— THE PROBLEM —
In the listing below, locate the line that contains "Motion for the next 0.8" and the line that contains "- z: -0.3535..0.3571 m". Restate word for word those two lines and every line between them, and nothing else.

⁂

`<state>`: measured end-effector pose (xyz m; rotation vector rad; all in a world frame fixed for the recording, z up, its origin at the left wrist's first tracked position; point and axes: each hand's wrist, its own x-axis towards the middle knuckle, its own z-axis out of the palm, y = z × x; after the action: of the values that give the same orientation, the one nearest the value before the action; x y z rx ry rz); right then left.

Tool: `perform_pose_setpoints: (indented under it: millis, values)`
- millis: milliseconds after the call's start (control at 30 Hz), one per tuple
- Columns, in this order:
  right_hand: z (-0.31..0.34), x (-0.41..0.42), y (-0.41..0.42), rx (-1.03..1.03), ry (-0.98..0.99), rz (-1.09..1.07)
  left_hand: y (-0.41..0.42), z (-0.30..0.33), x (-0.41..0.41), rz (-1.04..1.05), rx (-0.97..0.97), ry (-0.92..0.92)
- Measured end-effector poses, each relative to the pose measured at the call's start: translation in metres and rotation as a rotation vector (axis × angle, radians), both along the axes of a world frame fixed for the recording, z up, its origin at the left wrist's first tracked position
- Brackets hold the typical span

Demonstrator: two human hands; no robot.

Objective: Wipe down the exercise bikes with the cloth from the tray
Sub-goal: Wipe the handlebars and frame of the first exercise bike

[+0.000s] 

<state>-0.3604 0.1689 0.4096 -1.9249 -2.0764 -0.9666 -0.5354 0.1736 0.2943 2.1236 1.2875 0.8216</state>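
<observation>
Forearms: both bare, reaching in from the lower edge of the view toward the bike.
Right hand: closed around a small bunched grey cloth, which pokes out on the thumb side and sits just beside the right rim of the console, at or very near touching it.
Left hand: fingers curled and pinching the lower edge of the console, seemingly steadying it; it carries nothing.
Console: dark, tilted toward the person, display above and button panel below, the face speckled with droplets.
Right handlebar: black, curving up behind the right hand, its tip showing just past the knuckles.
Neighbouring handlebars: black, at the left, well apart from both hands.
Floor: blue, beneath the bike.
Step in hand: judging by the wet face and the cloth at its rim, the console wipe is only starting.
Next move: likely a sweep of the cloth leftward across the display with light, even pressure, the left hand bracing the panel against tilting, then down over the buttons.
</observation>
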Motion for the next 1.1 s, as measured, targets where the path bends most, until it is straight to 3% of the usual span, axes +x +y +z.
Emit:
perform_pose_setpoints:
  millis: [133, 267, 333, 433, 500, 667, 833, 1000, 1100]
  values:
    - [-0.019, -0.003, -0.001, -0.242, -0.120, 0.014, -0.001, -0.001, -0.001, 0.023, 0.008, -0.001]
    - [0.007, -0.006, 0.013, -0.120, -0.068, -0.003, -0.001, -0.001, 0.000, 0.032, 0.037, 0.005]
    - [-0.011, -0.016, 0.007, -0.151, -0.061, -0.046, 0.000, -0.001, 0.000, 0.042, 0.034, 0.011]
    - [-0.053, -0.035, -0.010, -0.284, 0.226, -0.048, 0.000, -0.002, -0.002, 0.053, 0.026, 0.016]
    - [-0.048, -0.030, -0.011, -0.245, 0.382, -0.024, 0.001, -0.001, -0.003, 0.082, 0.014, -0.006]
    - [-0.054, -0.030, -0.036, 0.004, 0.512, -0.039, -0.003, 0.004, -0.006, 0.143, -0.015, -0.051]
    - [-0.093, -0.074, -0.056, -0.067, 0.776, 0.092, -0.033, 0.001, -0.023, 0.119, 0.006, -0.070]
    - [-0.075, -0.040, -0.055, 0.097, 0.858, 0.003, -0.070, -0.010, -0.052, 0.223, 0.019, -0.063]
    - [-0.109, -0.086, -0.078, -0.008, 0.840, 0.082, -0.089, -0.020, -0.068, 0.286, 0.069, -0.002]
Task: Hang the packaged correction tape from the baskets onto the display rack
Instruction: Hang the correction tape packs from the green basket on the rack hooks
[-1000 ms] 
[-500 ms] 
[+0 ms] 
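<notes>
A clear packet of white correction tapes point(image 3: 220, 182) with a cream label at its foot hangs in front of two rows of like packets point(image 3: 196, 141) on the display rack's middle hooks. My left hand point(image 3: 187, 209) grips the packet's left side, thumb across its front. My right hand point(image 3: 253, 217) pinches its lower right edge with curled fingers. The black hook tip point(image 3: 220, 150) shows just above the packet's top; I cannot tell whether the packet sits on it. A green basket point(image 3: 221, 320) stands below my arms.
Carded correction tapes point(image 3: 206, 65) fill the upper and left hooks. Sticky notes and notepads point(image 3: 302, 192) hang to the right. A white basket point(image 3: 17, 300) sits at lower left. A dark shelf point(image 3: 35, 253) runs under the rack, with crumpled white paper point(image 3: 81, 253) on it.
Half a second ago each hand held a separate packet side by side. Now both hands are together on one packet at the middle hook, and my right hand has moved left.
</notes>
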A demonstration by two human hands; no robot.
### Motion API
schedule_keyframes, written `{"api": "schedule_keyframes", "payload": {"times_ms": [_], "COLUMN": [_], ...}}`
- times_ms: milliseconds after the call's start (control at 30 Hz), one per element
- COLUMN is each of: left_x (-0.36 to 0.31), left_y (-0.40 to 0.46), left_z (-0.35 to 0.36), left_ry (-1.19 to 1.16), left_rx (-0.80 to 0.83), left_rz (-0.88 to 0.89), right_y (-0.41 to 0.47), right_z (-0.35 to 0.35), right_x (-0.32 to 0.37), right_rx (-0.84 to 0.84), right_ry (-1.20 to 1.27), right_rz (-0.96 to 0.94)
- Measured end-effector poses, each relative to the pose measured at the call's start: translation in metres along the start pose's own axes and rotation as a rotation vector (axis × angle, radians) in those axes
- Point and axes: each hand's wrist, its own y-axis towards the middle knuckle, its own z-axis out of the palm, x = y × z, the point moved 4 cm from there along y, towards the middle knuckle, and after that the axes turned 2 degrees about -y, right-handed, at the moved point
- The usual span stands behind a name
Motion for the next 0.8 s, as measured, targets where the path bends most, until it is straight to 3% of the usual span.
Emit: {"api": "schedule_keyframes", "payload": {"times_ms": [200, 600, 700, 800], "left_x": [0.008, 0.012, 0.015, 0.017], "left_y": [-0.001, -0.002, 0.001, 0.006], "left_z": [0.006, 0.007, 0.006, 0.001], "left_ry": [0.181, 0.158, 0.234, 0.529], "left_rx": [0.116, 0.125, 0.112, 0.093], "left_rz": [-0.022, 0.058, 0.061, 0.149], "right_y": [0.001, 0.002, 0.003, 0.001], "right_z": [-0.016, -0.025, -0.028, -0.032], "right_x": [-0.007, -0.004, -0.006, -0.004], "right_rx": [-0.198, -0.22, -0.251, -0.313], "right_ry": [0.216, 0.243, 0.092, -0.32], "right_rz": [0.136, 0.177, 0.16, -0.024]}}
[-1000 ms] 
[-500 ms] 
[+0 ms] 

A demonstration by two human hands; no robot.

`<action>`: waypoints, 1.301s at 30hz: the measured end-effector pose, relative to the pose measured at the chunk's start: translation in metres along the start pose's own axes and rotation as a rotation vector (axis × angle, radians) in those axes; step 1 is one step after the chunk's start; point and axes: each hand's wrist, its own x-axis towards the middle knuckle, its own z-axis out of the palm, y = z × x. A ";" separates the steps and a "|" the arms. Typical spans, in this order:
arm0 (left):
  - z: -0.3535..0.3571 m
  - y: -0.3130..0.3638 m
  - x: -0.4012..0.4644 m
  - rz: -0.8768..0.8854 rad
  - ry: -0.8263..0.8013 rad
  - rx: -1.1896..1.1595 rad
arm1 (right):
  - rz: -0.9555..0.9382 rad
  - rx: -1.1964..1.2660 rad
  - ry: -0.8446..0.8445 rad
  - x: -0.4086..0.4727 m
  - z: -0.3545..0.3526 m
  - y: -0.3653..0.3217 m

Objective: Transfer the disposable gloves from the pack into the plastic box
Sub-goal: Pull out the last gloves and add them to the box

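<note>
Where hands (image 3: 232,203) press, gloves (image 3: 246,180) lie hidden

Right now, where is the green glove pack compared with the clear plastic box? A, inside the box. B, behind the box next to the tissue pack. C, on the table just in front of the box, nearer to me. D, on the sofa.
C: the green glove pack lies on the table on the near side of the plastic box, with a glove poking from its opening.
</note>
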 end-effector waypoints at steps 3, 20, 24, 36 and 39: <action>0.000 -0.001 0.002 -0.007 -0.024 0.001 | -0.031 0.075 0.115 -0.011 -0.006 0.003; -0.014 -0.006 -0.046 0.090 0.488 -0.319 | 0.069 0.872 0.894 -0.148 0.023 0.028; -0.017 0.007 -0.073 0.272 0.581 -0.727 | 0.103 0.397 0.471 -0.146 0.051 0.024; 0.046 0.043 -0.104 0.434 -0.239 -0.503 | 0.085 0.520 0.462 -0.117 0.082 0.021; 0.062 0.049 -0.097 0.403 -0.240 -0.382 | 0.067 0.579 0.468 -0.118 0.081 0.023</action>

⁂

— COMPLETED TASK —
Motion for the next 0.8 s, as measured, targets where the path bends most, until it is straight to 3% of the usual span.
Emit: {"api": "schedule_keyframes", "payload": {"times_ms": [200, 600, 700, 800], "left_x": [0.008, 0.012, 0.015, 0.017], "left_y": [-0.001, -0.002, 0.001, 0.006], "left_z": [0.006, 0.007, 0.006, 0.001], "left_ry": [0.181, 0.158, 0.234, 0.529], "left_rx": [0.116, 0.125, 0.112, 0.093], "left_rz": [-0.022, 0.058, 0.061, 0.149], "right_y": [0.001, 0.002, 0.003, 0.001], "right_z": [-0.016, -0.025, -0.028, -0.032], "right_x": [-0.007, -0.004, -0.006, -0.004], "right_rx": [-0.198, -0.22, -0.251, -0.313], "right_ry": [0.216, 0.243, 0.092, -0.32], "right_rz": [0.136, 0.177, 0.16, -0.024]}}
[-1000 ms] 
[-500 ms] 
[+0 ms] 

A demonstration by two human hands; no robot.

`<action>`: waypoints, 1.301s at 30hz: the measured end-effector pose, relative to the pose measured at the chunk's start: translation in metres along the start pose's own axes and rotation as a rotation vector (axis × angle, radians) in those axes; step 1 is one step after the chunk's start; point and axes: each hand's wrist, its own x-axis towards the middle knuckle, its own z-axis out of the palm, y = z × x. A ";" separates the steps and a "|" the arms. Typical spans, in this order:
arm0 (left):
  - z: -0.3535..0.3571 m

This answer requires nothing further.